Stored entries:

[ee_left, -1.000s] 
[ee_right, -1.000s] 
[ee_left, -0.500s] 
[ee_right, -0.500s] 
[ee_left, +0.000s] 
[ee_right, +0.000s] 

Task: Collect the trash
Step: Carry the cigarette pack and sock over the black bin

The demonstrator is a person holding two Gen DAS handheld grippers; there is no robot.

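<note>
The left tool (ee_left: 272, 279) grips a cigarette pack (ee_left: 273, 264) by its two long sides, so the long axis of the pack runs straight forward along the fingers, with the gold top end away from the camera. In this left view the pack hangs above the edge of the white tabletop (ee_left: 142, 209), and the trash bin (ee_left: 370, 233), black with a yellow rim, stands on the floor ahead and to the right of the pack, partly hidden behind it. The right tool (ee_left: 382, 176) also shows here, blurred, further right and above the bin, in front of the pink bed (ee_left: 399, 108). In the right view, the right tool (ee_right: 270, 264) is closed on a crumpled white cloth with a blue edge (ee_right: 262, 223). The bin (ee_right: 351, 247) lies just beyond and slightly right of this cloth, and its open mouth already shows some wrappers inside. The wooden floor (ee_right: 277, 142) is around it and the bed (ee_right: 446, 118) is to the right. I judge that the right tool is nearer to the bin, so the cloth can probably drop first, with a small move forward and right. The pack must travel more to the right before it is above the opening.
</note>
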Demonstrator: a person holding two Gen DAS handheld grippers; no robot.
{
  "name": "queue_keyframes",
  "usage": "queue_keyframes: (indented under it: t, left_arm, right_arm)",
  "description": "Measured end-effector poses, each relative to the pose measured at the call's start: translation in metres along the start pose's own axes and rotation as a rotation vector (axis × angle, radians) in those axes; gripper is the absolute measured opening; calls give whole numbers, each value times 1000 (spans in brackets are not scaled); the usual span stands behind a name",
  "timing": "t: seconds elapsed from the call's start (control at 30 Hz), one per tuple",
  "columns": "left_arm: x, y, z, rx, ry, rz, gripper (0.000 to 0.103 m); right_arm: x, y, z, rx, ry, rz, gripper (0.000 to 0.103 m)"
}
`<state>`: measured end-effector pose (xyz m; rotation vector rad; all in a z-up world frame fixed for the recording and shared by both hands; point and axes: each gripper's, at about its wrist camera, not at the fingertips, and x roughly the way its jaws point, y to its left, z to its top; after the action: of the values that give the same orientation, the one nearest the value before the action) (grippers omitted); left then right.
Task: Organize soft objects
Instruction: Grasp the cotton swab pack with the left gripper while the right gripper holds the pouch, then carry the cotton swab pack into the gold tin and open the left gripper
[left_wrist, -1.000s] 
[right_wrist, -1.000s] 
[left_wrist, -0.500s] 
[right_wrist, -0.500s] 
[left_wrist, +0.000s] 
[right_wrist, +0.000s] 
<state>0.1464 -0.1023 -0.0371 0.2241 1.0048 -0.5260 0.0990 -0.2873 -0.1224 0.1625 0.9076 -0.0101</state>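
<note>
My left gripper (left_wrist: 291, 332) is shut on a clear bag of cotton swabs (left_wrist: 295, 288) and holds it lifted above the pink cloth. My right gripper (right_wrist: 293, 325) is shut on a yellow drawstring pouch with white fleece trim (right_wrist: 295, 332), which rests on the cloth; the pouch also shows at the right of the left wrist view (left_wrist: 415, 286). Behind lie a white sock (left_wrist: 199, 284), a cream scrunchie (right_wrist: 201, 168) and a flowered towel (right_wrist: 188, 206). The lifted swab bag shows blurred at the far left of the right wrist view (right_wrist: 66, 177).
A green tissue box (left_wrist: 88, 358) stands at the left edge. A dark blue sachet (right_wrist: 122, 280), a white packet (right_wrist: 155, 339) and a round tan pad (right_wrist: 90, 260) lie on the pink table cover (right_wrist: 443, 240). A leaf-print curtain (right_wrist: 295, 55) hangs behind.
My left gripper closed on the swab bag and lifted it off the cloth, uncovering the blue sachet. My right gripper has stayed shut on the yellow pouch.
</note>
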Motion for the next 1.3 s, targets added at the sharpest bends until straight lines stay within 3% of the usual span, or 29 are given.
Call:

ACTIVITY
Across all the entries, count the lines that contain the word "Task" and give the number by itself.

SOLUTION TO THIS PROBLEM
2